Many other things happened - but I want to get to the point of today's blog - so just know-- I'm skipping a lot.  I was so distraught - I needed assurance that Dan would be okay.  So I did something daring ( at least for the Baptist that I am).  I prayed for a sign.  I told God I needed assurance that Dan would be with me so I asked for the only thing I could think of that I wouldn't reason away.   I asked to get pregnant.  I told no one - just hoped and prayed.  In October I felt as if my life were over when my menstrual cycle came.  I couldn't quit crying.  Finally Dan got it out of me & he said "Amy - we are Baptist - we do not pray for signs, we just trust God -- it doesn't mean anything"  But God knew my heart.  He knew that I wasn't asking if He was God or if He was powerful -- I knew He was God and I knew He was ALL powerful - I just wanted to know that my husband was not going to die.

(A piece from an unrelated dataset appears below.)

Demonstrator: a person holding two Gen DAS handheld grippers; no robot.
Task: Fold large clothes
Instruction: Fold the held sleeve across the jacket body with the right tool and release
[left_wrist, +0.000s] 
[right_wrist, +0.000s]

Dan had his surgery in November at Balboa Naval Medical Center.  It was a 22 hour surgery (Dan's an overachiever -- no regular run of the mill brain tumor for him J).  I was allowed to see him at the 36 hour mark.  They prepared me - "Your husband does not look like your husband - there is a lot of swelling"  They were right - He had (I think) 5 arterial lines and a blood drainage tube coming out of his very bandaged head.  What I saw should have terrified me - but when I laid eyes on Dan a peace that I cannot explain washed over me and all I could think was "I'm pregnant & you are going to be okay"  I was not late yet - so there was no "indicator" of pregnancy - just God speaking to my heart.  It was true - I was pregnant with my beautiful baby girl.  Today that baby turns 15.  She has been such a shining light in my life and an ever present reminder of God's unending love.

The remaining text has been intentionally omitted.